Task. Nothing but the text should be carried over: reproduce all the data exactly and leave out every image.

Input data.

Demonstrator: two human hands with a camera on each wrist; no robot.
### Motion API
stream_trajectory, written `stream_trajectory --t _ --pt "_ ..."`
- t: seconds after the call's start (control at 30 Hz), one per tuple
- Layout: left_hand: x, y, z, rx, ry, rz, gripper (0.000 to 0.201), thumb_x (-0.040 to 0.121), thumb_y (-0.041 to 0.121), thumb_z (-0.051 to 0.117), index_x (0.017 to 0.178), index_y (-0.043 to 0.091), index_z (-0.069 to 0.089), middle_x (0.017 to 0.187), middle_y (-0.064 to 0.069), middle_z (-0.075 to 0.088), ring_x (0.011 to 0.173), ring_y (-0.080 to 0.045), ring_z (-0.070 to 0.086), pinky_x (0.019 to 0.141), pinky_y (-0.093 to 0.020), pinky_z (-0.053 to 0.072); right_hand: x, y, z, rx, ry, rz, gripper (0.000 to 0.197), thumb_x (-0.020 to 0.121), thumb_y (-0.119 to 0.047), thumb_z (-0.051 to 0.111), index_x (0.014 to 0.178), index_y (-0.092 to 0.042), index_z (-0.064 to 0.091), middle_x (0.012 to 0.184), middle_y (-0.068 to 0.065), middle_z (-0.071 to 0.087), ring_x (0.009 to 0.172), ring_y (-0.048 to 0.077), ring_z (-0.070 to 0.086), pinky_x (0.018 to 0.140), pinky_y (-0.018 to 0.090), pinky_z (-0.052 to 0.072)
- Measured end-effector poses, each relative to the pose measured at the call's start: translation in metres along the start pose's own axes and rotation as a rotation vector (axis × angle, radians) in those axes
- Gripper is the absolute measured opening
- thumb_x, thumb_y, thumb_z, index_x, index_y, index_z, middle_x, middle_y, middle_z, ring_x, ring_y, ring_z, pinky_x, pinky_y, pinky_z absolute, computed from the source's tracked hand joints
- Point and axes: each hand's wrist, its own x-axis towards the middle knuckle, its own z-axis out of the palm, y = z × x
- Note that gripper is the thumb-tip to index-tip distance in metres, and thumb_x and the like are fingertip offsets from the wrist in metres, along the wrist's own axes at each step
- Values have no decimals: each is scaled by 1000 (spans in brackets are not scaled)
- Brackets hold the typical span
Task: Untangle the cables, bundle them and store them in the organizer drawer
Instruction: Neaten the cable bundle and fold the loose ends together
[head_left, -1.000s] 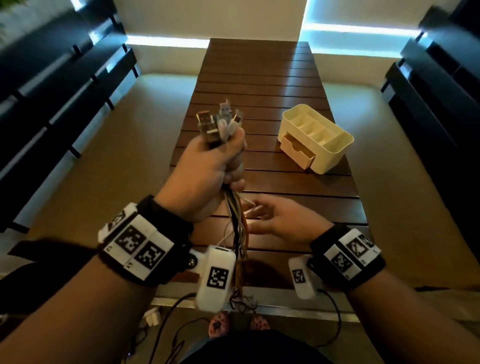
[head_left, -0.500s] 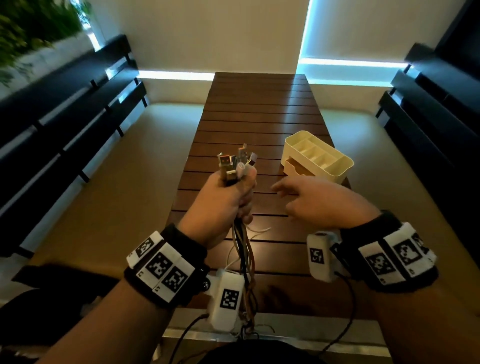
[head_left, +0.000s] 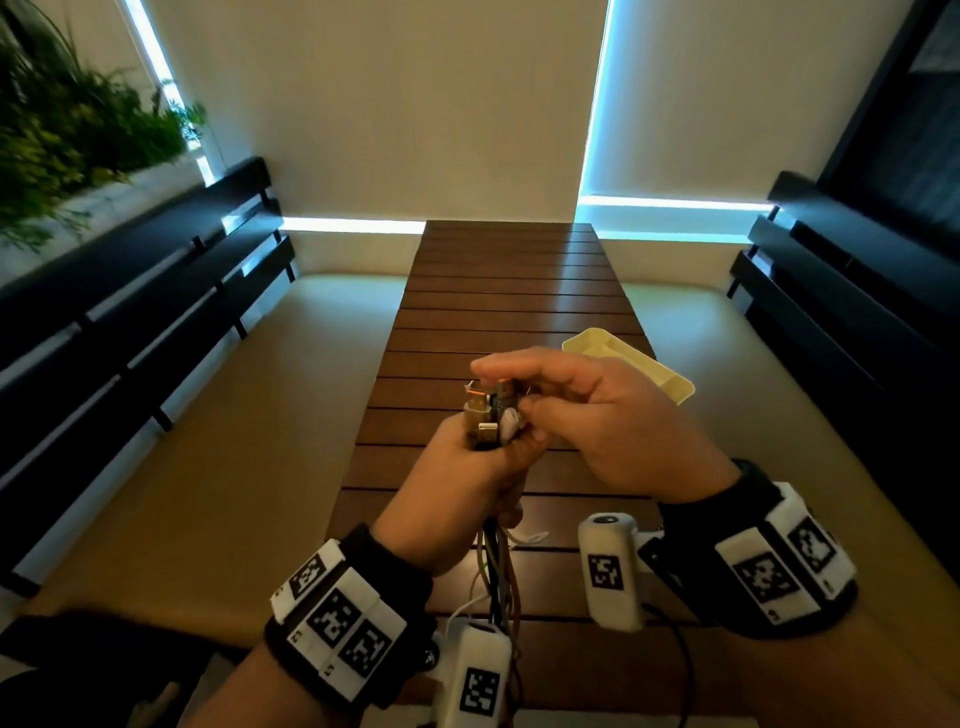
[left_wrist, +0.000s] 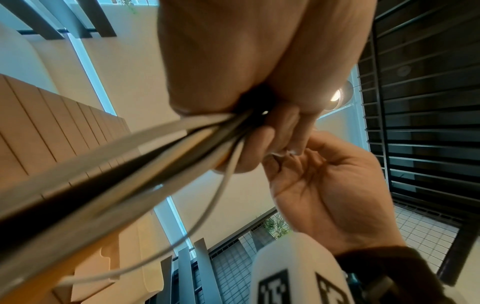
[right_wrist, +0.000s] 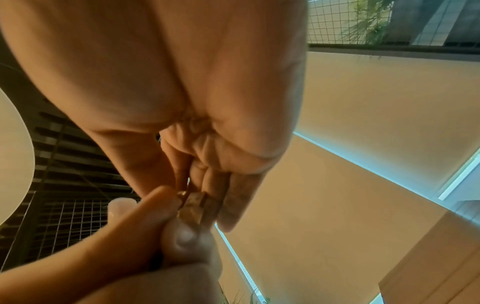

Response.
Demonstrator: two human hands with a camera on each wrist; no robot.
### Motion API
stream_trajectory, written `stream_trajectory --t _ --pt "_ ..."`
- t: seconds after the call's start (control at 30 Hz), one per tuple
- Layout: left_hand: x, y, z, rx, ry, rz, gripper (0.000 to 0.201), thumb_x (-0.040 to 0.121), thumb_y (-0.041 to 0.121), thumb_z (-0.051 to 0.117), index_x (0.017 to 0.178), index_y (-0.043 to 0.091), index_z (-0.069 to 0.089), middle_x (0.017 to 0.187), middle_y (-0.064 to 0.069), middle_z (-0.075 to 0.088), ring_x (0.011 to 0.173), ring_y (-0.080 to 0.045), ring_z (-0.070 to 0.086), pinky_x (0.019 to 0.141), pinky_y (-0.093 to 0.020), pinky_z (-0.053 to 0.072); right_hand: x, y, z, rx, ry, rz, gripper (0.000 to 0.197), thumb_x (-0.020 to 0.121), thumb_y (-0.119 to 0.047), thumb_z (-0.051 to 0.111), index_x (0.014 to 0.178), index_y (-0.092 to 0.042), index_z (-0.064 to 0.091), middle_x (0.012 to 0.184), middle_y (-0.068 to 0.065), middle_z (-0.071 to 0.087), ring_x (0.009 to 0.172), ring_y (-0.048 to 0.077), ring_z (-0.070 to 0.086), pinky_x (0.018 to 0.140), pinky_y (-0.018 to 0.090), pinky_z (-0.052 to 0.072)
- Measured end-effector poses, each relative to the pose measured at the call's start: translation in metres along the start pose's own axes and rotation as a rotation vector (axis × angle, radians) in those axes
- Gripper is the absolute measured opening
- thumb_x, thumb_y, thumb_z, index_x, index_y, index_z, middle_x, middle_y, middle_z, ring_x, ring_y, ring_z, pinky_x, pinky_y, pinky_z absolute, computed from the source's tracked hand joints
- Point and axes: each hand's wrist, its own x-axis towards the middle knuckle, its own z-axis out of the palm, y = z × x
- Note that gripper is the thumb-tip to index-tip distance in metres, and thumb_x and the like are fingertip offsets from the wrist in metres, along the wrist's own axes at each step
- Values have no decimals: each is scaled by 1000 (spans in brackets are not scaled)
- Brackets hold the typical span
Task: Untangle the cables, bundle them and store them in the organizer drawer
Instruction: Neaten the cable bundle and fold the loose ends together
[head_left, -1.000s] 
[head_left, -0.500s] 
[head_left, +0.000s] 
[left_wrist, +0.000s] 
[right_wrist, +0.000s] 

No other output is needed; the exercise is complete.